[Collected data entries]
=== Begin Enclosure ===
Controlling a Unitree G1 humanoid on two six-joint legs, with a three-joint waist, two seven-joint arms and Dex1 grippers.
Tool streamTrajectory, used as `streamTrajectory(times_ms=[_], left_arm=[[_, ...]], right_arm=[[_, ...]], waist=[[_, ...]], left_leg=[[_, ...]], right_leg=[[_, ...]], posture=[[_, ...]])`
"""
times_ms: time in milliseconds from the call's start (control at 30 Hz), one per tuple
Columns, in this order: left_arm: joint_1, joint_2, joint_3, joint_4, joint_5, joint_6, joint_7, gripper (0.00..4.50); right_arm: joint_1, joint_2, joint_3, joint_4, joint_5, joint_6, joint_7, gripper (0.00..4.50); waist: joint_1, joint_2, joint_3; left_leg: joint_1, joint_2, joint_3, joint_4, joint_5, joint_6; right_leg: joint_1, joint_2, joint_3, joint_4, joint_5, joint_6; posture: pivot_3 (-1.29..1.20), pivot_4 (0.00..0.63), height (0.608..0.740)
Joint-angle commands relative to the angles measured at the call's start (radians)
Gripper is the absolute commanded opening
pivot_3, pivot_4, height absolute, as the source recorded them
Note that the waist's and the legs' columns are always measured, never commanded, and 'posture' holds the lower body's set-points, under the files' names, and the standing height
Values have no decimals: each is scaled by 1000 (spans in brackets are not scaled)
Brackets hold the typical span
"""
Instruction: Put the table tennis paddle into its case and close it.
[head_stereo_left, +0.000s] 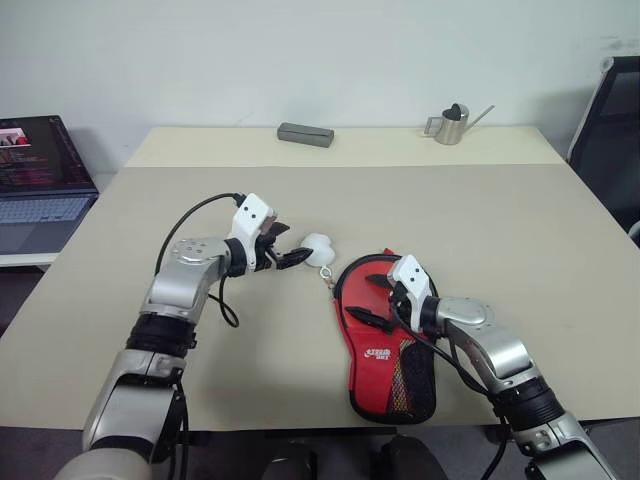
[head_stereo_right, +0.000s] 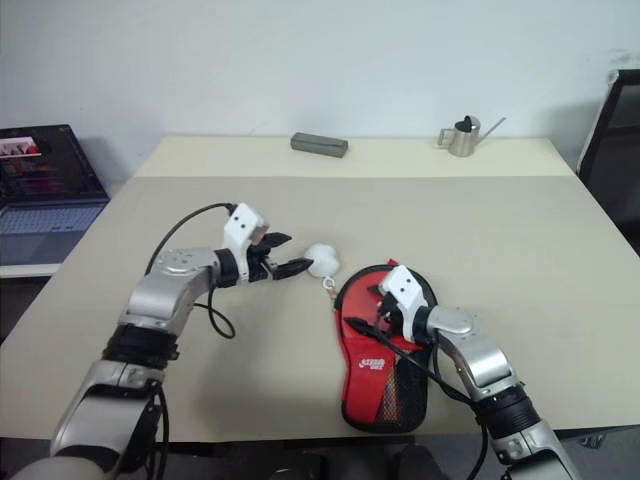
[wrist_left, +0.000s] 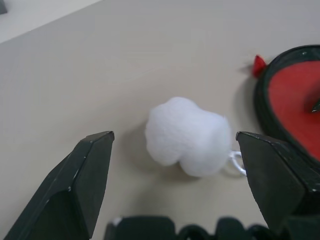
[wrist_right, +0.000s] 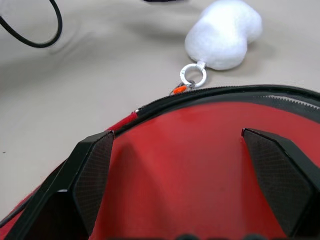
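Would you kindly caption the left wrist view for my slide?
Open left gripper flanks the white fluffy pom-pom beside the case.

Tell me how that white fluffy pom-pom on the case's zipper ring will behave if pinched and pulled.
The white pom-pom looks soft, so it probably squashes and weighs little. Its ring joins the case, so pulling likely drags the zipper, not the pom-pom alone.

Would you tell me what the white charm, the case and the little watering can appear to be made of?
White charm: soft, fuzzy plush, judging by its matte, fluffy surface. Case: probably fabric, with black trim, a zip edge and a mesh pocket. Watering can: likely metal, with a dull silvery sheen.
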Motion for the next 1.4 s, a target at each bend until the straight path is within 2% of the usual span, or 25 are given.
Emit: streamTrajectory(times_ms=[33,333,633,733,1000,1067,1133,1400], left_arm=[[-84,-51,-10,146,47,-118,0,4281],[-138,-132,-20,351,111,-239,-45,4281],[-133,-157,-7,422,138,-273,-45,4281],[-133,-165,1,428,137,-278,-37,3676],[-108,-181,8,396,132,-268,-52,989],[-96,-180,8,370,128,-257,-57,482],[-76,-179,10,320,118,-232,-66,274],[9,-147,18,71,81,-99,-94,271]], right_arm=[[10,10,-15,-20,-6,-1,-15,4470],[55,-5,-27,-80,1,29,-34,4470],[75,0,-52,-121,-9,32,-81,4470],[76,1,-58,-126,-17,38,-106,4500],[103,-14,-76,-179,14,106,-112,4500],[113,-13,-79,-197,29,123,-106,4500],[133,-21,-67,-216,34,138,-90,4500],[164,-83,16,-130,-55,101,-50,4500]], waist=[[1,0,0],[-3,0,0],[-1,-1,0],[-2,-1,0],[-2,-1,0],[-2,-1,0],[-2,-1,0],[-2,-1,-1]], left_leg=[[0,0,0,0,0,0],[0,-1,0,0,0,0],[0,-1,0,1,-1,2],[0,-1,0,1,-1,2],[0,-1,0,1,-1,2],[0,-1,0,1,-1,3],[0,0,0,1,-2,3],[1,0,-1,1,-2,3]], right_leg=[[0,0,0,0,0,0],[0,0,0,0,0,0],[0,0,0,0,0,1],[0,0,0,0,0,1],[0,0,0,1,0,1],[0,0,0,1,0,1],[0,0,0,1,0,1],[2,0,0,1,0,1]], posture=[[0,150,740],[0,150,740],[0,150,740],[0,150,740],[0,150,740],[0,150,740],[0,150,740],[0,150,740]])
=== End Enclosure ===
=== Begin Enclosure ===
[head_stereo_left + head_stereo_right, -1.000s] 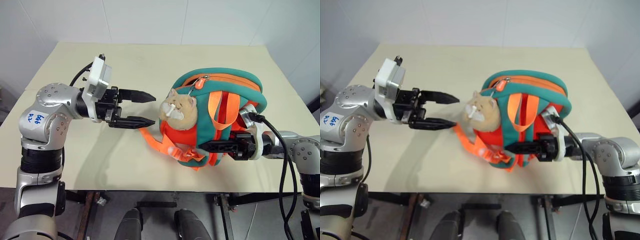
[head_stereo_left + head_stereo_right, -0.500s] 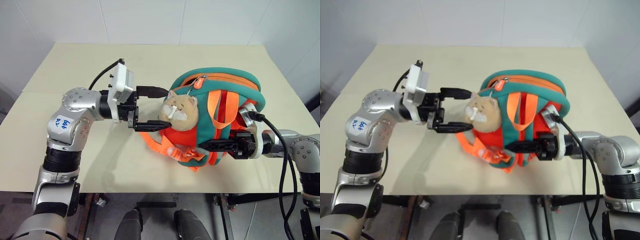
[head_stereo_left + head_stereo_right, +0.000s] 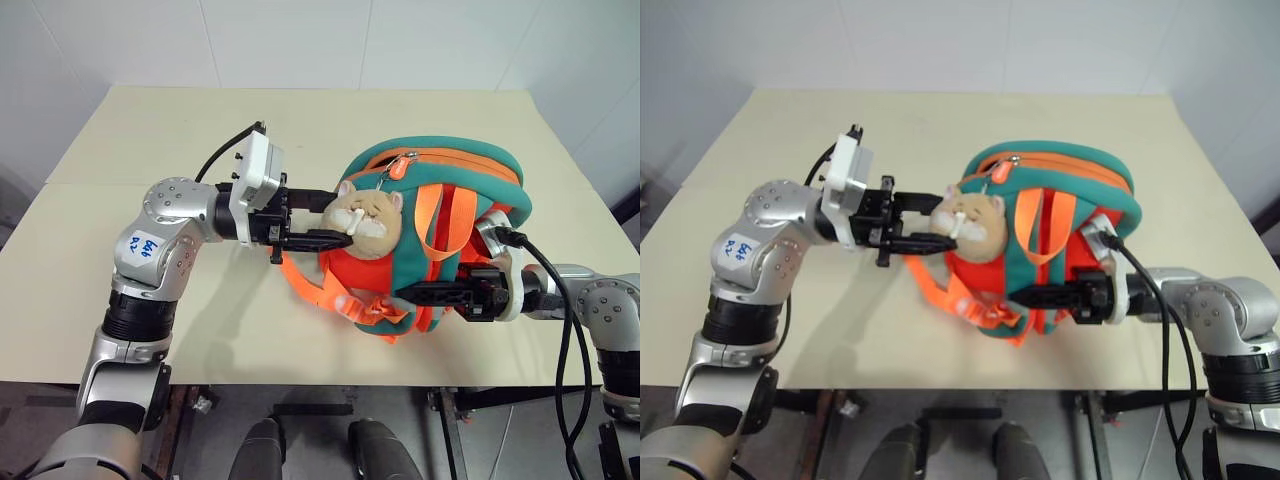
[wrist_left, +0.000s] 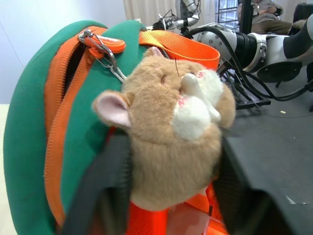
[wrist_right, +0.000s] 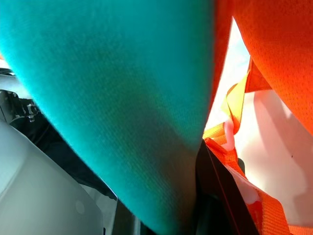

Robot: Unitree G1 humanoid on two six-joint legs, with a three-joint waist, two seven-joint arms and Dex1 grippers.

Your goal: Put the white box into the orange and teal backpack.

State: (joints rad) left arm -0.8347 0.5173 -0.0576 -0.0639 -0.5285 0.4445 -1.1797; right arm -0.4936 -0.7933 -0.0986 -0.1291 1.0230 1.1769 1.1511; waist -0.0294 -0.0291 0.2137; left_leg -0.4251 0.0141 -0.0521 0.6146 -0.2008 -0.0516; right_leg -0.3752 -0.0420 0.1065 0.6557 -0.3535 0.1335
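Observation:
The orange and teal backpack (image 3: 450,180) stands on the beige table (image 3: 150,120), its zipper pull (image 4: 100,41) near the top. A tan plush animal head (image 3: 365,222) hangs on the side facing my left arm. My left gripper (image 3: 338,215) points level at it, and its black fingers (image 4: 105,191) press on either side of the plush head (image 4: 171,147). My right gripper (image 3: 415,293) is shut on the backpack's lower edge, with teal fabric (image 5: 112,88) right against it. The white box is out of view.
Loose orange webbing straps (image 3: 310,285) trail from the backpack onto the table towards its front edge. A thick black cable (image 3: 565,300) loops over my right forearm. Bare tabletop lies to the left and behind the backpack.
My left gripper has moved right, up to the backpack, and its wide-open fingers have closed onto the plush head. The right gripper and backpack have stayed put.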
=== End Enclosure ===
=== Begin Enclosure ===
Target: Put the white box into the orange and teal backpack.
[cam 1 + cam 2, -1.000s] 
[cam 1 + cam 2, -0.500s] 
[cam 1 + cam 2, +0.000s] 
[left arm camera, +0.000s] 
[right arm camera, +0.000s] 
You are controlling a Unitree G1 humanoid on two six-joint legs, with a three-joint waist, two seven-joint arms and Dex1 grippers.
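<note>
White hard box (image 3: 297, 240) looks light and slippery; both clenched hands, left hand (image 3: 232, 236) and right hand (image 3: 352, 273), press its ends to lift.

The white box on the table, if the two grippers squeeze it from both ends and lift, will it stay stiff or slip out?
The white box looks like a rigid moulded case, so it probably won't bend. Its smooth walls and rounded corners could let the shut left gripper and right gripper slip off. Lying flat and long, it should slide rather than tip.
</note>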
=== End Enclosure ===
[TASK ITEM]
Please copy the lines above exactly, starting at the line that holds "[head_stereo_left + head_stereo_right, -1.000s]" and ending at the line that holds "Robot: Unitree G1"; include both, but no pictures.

[RESPONSE TO THE TASK]
[head_stereo_left + head_stereo_right, -1.000s] 
[head_stereo_left + head_stereo_right, -0.500s] 
[head_stereo_left + head_stereo_right, +0.000s] 
[wrist_left, +0.000s] 
[wrist_right, +0.000s] 

Robot: Unitree G1 humanoid on two six-joint legs, with a three-joint waist, two seven-joint arms and Dex1 grippers.

This exercise requires no further work.